The first instalment in CapX’s series on the battle of economic ideas and public opinion looked at attitudes towards abstract ideas like capitalism and socialism. This week we focus on a more specific battleground: attitudes to business.
Rightly or wrongly, people associate business with capitalism. In many cases they may even treat the two as synonymous. And so attitudes to business are, to an extent, a reflection of attitudes to the economy more generally. But, as our polling reveals, peoples views are more nuanced than they are generally given credit for.
The Number Cruncher poll tested three statements relating to business. Respondents were likelier to agree (30 per cent) than disagree (23 per cent) that “Big businesses are a force for good”. But almost half were on the fence, with 41 per cent saying they neither agree nor disagree, and six per cent unsure.
As was the case with our questions on capitalism and socialism, the party effect is clear and significant, but Conservative voters were less likely to agree, and Labour voters less likely to disagree, than might be expected.
What was not expected is the difference by age. The proportion disagreeing that big business is a force for good varied little across age groups, considering the margin of error that would be expected from subsamples of between 100 and 200 respondents each.
But millennials were significantly likelier than pensioners to agree (and less likely to be neutral). Fully 44 per cent of under-35s see big business as a force for good, as compared with precisely half that proportion (22 per cent) of over-65s.
As is well known, Tories tend to be older than Labour supporters, meaning that if we control for the party effect, by looking at the age effect within each party’s support, the pattern becomes stronger still.
It is interesting to consider the possible explanations for this age pattern, which runs counter to prevailing political stereotype of left-wing younger generations. There are no obvious clues in the data.
It’s conceivable that, for example, younger adults associate big business, either in name or in concept, with technology and things they like, while their elders associate them with things they don’t like, such as the closure of traditional high street shops and post offices, but that is no more than a theory.
It is also that people who came of age in the era of globalisation have known nothing else. That, though, doesn’t fit well with the higher proportions who neither agree nor disagree within the older age groups.

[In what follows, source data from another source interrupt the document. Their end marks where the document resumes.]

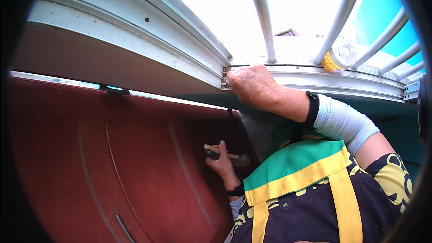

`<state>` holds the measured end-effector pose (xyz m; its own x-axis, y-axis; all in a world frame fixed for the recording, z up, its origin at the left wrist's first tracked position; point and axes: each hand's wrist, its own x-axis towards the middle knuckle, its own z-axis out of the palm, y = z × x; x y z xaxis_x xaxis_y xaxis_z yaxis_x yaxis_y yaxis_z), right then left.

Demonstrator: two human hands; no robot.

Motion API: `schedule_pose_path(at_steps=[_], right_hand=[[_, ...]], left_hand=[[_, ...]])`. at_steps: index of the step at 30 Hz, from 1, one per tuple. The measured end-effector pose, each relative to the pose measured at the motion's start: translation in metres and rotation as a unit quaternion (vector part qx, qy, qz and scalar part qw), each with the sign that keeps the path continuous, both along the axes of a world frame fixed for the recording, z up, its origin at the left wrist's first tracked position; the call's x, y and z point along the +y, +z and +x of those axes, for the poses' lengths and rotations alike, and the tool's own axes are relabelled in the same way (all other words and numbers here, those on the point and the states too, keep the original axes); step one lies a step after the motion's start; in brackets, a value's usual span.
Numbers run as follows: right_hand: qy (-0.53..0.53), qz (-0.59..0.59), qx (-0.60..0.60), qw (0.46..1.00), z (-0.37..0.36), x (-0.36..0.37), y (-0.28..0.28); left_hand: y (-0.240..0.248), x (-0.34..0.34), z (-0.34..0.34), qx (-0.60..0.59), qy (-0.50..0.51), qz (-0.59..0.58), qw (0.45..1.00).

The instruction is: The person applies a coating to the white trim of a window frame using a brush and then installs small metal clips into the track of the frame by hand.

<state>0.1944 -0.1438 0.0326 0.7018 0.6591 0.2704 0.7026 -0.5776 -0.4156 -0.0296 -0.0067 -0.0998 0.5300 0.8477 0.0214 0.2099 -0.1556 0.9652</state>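
My left hand (221, 164) is closed around a small brush with a pale wooden handle (232, 155); its bristles look greyish and point to the right. A black-handled tool (211, 155) sits in the same grip, and its other end is hidden. My right hand (253, 84) is curled into a fist at the corner of the white window track (297, 74). Its fingertips face away from view, so whatever it may be pinching cannot be seen.
Metal bars (262, 15) rise beyond the track. Against them rests a clear round jar with yellow contents (338, 56). A white window or door frame (135, 31) runs across the upper left. Below it spreads a dark red panel (135, 153) with a black hinge (114, 90).
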Motion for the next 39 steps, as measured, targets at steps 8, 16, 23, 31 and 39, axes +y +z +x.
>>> schedule_pose_path(at_steps=[8,16,23,31,39], right_hand=[[-0.016,0.005,0.172,0.985,0.019,0.010,0.007],[-0.014,0.109,0.284,0.953,0.026,0.006,0.002],[0.086,0.083,0.169,0.978,0.003,-0.015,0.015],[0.024,0.070,0.043,0.996,-0.013,-0.032,0.022],[0.078,0.130,0.199,0.968,-0.007,-0.036,0.016]], left_hand=[[-0.001,-0.015,-0.001,0.020,-0.030,-0.025,0.999],[0.002,-0.022,0.003,0.008,-0.048,-0.022,0.999],[-0.004,-0.021,-0.004,0.002,-0.037,-0.042,0.998],[0.006,-0.024,0.000,-0.005,-0.049,-0.051,0.998],[0.035,-0.024,0.021,-0.054,-0.123,-0.041,0.990]])
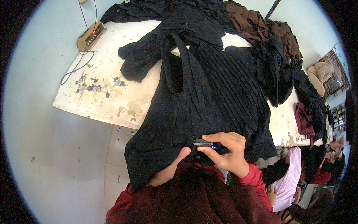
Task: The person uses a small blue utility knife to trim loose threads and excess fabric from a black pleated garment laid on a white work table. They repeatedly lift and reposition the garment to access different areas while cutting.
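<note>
A black pleated garment (224, 89) is spread over the table and hangs over its near edge toward me. My left hand (168, 170) grips its near part; the thumb lies on top, while the fingers are hidden under the cloth. Between the thumb and fingers of my right hand (232, 154) is a pair of thread snips (203, 144) with metal blades and a blue part. The blades point left, close to the cloth and a little right of my left thumb. Whether they touch the fabric I cannot tell.
Thread scraps (97, 86) litter the worn white table (136, 100). A power strip (91, 36) with a looped cable sits at the far left corner. More black cloth and a brown cloth heap (257, 24) lie at the back. People, one with pink fabric (289, 183), are on the right.
</note>
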A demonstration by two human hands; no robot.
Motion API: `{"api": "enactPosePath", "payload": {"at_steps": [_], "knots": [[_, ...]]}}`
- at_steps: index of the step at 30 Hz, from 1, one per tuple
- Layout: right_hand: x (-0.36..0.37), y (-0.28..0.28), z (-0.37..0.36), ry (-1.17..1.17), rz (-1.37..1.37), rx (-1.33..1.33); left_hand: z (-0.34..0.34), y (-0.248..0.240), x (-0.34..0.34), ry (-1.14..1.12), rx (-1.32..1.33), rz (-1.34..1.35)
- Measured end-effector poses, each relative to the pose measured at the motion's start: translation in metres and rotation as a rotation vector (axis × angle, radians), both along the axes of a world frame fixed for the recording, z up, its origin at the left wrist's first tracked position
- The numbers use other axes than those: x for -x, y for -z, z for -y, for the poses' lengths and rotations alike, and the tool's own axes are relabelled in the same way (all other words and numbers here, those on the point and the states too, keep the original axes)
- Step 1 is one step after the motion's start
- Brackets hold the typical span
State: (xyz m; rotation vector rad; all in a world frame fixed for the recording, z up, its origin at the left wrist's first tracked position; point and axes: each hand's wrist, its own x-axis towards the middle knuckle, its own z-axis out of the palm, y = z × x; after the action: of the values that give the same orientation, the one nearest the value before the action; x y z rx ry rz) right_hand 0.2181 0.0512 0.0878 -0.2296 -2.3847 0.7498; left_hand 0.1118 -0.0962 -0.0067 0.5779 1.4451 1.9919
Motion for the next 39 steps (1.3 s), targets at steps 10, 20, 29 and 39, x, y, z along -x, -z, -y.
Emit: {"api": "enactPosePath", "payload": {"at_steps": [10, 20, 29, 39], "knots": [[-0.001, -0.008, 0.000, 0.019, 0.021, -0.079, 0.003, -0.003, 0.001, 0.018, 0.057, -0.051], [0.000, -0.008, -0.003, -0.004, -0.030, 0.391, 0.005, -0.013, 0.002, 0.006, 0.071, -0.084], [0.023, -0.003, -0.002, -0.284, -0.056, 0.206, 0.003, -0.010, 0.000, -0.032, -0.001, -0.134], [0.009, -0.025, -0.016, -0.092, 0.038, 0.169, -0.003, 0.000, -0.006, 0.006, -0.087, 0.325]]}}
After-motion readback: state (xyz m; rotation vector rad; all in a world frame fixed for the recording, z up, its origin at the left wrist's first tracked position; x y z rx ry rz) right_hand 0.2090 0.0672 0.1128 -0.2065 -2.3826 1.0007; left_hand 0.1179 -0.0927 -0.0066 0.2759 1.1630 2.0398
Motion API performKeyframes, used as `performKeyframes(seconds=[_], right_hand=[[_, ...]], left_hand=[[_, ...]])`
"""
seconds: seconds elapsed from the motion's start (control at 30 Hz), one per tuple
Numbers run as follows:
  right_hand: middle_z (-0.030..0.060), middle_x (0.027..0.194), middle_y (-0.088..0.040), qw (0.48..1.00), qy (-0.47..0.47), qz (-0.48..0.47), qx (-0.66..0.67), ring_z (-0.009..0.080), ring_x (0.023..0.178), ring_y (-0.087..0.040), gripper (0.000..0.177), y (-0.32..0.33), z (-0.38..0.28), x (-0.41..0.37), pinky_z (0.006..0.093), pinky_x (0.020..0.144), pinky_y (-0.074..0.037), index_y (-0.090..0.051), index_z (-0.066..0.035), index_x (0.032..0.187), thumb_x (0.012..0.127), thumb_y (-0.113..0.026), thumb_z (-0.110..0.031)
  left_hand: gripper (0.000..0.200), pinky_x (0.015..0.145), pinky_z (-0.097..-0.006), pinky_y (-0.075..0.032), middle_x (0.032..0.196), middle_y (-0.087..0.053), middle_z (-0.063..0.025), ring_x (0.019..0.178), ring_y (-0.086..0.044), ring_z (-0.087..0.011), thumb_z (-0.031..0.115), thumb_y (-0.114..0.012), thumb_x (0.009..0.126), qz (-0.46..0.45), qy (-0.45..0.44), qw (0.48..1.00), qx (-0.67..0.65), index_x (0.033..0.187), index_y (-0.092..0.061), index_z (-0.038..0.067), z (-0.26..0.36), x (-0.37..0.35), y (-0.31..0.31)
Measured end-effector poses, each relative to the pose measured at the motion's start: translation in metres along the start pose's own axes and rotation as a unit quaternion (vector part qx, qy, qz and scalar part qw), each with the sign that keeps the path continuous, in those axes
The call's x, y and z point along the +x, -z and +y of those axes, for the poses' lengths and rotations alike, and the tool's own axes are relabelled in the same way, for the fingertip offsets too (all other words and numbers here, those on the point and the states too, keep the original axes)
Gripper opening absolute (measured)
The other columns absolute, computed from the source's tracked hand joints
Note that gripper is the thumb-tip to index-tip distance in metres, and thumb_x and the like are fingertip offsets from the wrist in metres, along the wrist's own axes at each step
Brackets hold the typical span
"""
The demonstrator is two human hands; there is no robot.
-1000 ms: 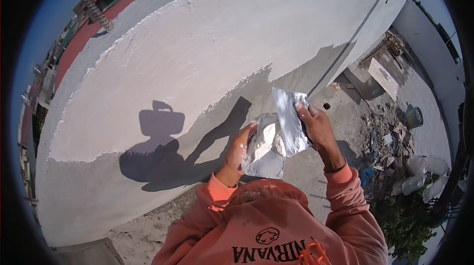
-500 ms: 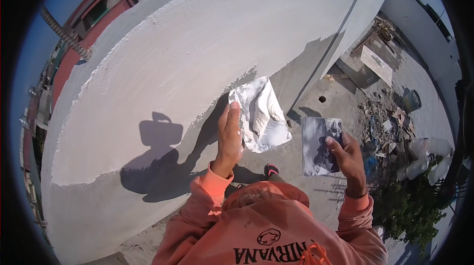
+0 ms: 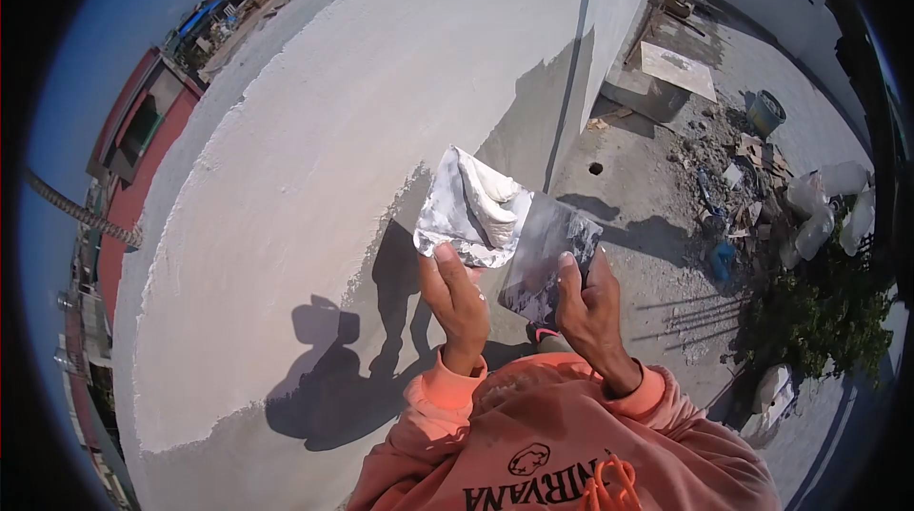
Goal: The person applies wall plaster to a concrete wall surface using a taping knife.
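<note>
My left hand (image 3: 457, 306) is closed on the near edge of a smeared plastering plate (image 3: 438, 216), thumb on top. A thick folded mound of white plaster (image 3: 487, 199) lies on that plate. My right hand (image 3: 590, 311) grips a flat rectangular plastering blade (image 3: 543, 249), grey and streaked with white, by its lower right part. The blade's left edge meets the right edge of the plate in this view. Left of both hands rises a long wall (image 3: 286, 168), mostly coated white, with bare grey along its lower part.
On the ground to the right lie rubble (image 3: 709, 144), a bucket (image 3: 765, 114) and clear plastic bags (image 3: 824, 197). A pale board (image 3: 678, 71) rests on a concrete block farther back. A leafy plant (image 3: 819, 311) grows at the right. A small hole (image 3: 596, 169) shows in the floor.
My right hand has brought the blade leftward, up against the plate. The left hand has turned the plate and shifted it slightly. The view has swung to the right.
</note>
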State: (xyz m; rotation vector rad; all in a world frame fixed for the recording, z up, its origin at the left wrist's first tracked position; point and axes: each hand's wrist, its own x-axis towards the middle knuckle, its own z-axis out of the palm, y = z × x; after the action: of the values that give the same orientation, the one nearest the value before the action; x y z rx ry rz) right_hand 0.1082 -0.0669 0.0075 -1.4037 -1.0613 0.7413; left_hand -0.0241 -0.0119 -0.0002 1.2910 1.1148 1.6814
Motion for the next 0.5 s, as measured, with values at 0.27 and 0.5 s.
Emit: performKeyframes(seconds=[0.27,0.5], right_hand=[[0.0028,0.069,-0.054,0.999,0.009,-0.035,0.024,0.0095,0.06,-0.047,0.023,-0.006,-0.01,0.008,0.0284,0.055,-0.041,-0.055,0.002,0.106,0.1,-0.046,-0.018],[0.0025,0.071,-0.053,0.995,0.002,-0.045,0.094,0.008,0.064,-0.046,0.026,-0.016,0.003,0.011,0.0272,0.058,-0.041,-0.055,0.003,0.105,0.1,-0.046,-0.021]], left_hand=[[0.043,0.077,-0.0332,-0.051,0.109,-0.065,-0.0231,0.094,-0.066,-0.0297,0.024,-0.037,0.102,-0.101,-0.128,0.981,0.102,0.125,-0.053,-0.009,-0.022,-0.011,0.018],[0.048,0.077,-0.0339,-0.053,0.116,-0.065,-0.0235,0.099,-0.068,-0.038,0.029,-0.038,0.102,-0.172,-0.14,0.957,0.187,0.134,-0.051,-0.004,0.001,-0.011,0.032]])
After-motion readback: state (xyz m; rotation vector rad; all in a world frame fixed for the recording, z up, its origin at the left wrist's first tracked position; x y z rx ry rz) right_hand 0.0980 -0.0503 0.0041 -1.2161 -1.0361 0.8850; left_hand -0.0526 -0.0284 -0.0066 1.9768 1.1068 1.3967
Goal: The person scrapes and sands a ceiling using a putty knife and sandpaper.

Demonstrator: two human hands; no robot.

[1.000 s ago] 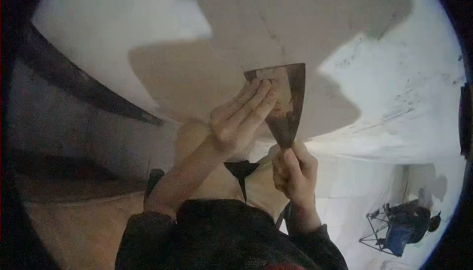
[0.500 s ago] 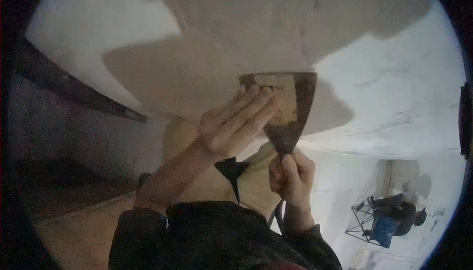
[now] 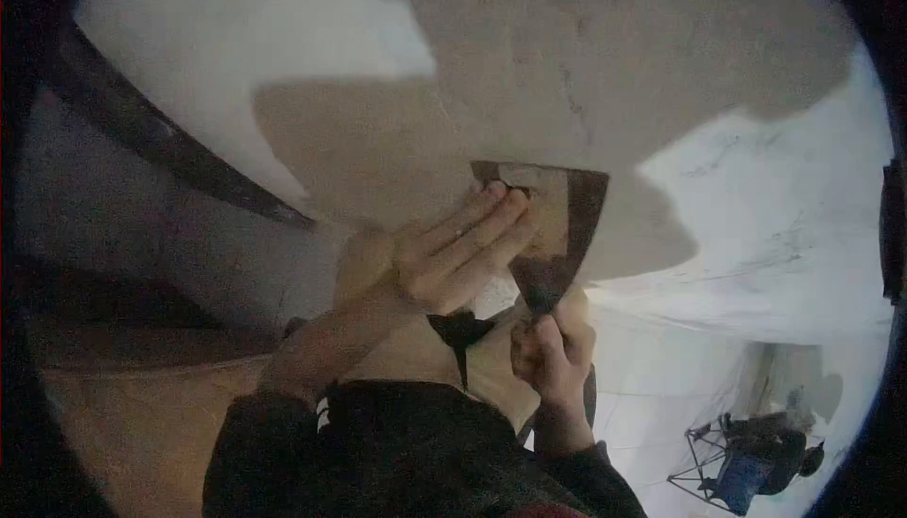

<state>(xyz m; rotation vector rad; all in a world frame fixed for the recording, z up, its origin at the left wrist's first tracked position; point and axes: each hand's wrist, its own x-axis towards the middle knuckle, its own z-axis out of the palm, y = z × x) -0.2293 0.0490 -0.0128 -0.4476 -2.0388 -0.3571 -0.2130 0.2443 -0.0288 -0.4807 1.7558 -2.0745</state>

Might people look at big business through the prism of Brexit, resulting in supposedly left-leaning but solidly pro-EU youngers counterintuitively siding with pro-EU big business? It would appear not, because if that were the case, we would expect there also to be a big difference between Remainers and Leavers, whereas in the event there was almost none. This, then, is something of a puzzle.
We then probed agreement or disagreement with the comparative statement “we should worry more about big business than big government”. Thirty-four per cent agreed, 18 per cent disagreed. Again, almost half (49 per cent) didn’t indicate a leaning either way. And unlike the first question, there were no clear patterns in terms of demographics or politics.
So the British public is neither uniformly friendly nor uniformly hostile to big business. But with relatively few don’t knows – far fewer than on party voting intention for example – the balance of public opinion doesn’t seem to be indifference either.
Instead it seems that a plurality of the electorate sees some ways in which big business is a force for good and other ways in which it is not.
That isn’t entirely surprising; few would sincerely claim that there is either nothing bad or nothing good about big business (or for that matter, anything). But it is nevertheless an important reminder that not everything is irredeemably polarised.
What about one of the central tenets of free-market economics, that of competition between businesses? On this, there was no competition.
Two-thirds (67 per cent) agreed that “all businesses should be exposed to competition”. Five per cent disagreed, with far fewer (22 per cent) neither agreeing nor disagreeing than on the first two questions.
As with the second question, there was relatively little variation between the answers from different groups. Younger respondents weren’t as likely as older respondents to back competition (54 per cent of under-25s, compared with over 70 per cent in each of the four over-45 age groups) but a majority in every age group did.
Big business often gets a bad press, which may well contribute to the perception that it’s widely seen as a force for ill. But as is the case on so many topics, public opinion is nuanced, and when you ask a representative sample of the public, including the millions who aren’t strongly political, many are genuinely on the fence.
And the assumption that millennials are particularly unimpressed simply isn’t backed up by the data.